* **Problem**
Quote exactly the lines spanning from the top of the data below to the line that contains "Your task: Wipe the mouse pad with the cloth", including both.

____

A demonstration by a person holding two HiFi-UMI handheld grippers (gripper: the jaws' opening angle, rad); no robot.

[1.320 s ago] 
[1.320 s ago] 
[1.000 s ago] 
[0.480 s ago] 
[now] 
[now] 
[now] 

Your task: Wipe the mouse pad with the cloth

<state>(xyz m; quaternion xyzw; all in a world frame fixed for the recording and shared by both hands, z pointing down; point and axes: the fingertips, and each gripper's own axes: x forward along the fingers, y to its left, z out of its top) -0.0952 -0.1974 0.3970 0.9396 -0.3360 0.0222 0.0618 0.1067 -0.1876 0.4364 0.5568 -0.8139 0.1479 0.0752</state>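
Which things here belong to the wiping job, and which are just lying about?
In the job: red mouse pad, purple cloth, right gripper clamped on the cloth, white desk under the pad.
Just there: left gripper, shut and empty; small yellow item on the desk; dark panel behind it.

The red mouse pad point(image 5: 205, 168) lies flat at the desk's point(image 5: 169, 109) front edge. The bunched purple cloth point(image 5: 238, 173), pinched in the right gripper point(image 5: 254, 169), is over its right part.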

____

* **Task solution**
A demonstration by a person holding two HiFi-UMI handheld grippers (gripper: the jaws' opening angle, rad); no robot.

[1.320 s ago] 
[1.320 s ago] 
[1.000 s ago] 
[0.480 s ago] 
[now] 
[now] 
[now] 

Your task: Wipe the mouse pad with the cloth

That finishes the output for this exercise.